Now you need to decide what to sew first. Any piece that is partially under another piece should be sewn first. In this picture, the heart and the yellow petals of the flower need to be sewn before the green leaves or the blue petal.
  
Finally we are sewing! Starting in a corner or just anywhere on a circle, sew your first five stitches in place with the straight stitch to knot the thread.

 









 Then switch to zigzag and start sewing. The outside edge of your stitching should be just beyond  the outside edge of the applique (about the width of your needle). Guide the piece. Do not try to push it though the machine.
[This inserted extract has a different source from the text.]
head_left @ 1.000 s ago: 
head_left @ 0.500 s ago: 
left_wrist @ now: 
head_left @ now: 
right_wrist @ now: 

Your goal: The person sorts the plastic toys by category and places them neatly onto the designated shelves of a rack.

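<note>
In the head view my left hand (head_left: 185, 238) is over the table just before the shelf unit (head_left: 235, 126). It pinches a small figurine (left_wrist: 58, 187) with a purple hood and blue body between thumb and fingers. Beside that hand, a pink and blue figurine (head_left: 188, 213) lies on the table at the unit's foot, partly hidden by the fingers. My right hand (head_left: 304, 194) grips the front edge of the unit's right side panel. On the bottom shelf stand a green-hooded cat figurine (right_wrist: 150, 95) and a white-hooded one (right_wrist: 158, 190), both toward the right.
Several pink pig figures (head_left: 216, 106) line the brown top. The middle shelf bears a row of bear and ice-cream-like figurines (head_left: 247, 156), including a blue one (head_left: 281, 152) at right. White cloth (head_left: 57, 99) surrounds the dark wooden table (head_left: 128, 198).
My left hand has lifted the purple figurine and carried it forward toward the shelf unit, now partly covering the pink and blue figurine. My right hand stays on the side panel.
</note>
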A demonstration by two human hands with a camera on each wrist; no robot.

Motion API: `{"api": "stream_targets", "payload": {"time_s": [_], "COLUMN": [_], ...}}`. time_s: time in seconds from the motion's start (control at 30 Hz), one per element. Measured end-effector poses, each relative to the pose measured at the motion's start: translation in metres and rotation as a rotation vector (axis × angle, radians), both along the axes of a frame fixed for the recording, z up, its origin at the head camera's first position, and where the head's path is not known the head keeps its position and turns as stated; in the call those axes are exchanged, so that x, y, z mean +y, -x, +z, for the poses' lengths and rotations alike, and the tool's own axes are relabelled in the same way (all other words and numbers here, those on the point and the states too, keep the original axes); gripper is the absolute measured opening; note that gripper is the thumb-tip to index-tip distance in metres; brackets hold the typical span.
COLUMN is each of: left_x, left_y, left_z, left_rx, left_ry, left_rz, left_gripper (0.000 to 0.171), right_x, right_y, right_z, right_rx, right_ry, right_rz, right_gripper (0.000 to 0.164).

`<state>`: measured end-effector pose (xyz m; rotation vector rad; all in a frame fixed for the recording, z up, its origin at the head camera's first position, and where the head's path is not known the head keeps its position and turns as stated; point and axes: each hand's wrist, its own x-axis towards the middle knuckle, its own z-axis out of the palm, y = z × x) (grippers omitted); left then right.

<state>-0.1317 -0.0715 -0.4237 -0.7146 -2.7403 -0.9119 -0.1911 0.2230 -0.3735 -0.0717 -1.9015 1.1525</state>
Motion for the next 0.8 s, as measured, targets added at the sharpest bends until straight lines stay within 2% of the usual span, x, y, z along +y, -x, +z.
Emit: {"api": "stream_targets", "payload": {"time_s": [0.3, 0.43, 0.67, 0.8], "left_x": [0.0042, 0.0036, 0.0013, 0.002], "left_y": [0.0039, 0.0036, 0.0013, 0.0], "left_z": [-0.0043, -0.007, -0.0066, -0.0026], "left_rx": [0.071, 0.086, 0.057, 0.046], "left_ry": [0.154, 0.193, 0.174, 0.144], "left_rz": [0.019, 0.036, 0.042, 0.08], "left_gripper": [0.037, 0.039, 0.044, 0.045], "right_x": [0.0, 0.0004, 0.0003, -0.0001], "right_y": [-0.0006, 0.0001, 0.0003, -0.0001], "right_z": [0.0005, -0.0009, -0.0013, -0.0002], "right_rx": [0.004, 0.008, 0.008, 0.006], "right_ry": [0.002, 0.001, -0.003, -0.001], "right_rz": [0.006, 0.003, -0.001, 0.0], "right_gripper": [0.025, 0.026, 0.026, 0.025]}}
Let you machine do the work!









You will need to start and stop using the straight stitch knot when you come to a piece that overlays the piece you are working on. It is OK to satin stitch onto the top piece just a little ways to make sure your entire bottom piece is covered, but not too far as you must be able to cover your stitching with the stitching on the upper piece.

When you reach an area where your need to change directions, stop with you needle on the inside of the piece, in the down position.










  Then pivot your piece to go in the next direction. Pull your needle up and position it though the same hole as when you stopped and continue on. Corners are done the same way as the center of this heart.






 



Although almost all other directions have you cover the corner going in both directions, I don’t recommend this because it makes the corner bulky. 






 End your applique with five straight stitches to knot the thread again.






 When you finish. Trim the front threads first. Then give the back threads a gentle tug to pull the knots to the back and trim. Don’t trim the knots off. 



If you make a mistake, it is easy to correct. Simply slide your seam ripper between the fabric and the thread and cut the thread. Be very careful that the seam ripper does not catch the fabric! 


When you are completely finished remove the stabilizer, press, and trim the background to size.




This is a picture of my finished applique.










This is a fun and fast way to applique, but at first it may seem difficult. Start sewing slowly, as you gain confidence, your speed will increase. As in all new techniques, practice is necessary, so you may want to practice before starting a project. If you would like a printable copy of this tutorial and a sample applique pattern to practice with go here.



8 comments:

ivoryspring said...

Great tutorial, Jill - thanks.

Love that Brandywine Designs quilt... I have that on my list of quilts to do too. :)

Happy Applique-ing.

Teresa said...

Good Morning Jill, Your baby quilts are so cute! Colors look great. I put a small top together for the guild & made lots of messes in my sewing room, but not much progress on anything else. Oh well, at least there's sun again!! Nice tutorial. Your machine app. always looks so good. I hoping to maybe finish cleaning up my fabric messes & get some sewing done today so better get moving. :)

Myra said...

A wonderful tutorial Jill! Most excellent! 8-)

Solstitches said...

I'm so glad you put up this tutorial as the only applique I have attempted up to now has been by hand.
I think I will give this a go.
Thank you!

Margaret

Valerie Reynolds said...

I've never machine appliqued before...so appreciate you sharing this. It will be nice to return to this A Tuesday Archive to follow and refresh myself. :)V

Marianne Jeffrey said...

Your applique is awesome thanks for the tute!

Podunk Pretties said...

Great tutorial for the zigzag edge. Knowing when and where to stop and pivot has always been a problem for me.

OhioLori said...

Saw your Link on Podunk Pretties just now. Thank you sooooo much for this Tutorial!! You have made it easy to understand & touched on questions I have had. Definitely going to try doing Applique again! Thank you!!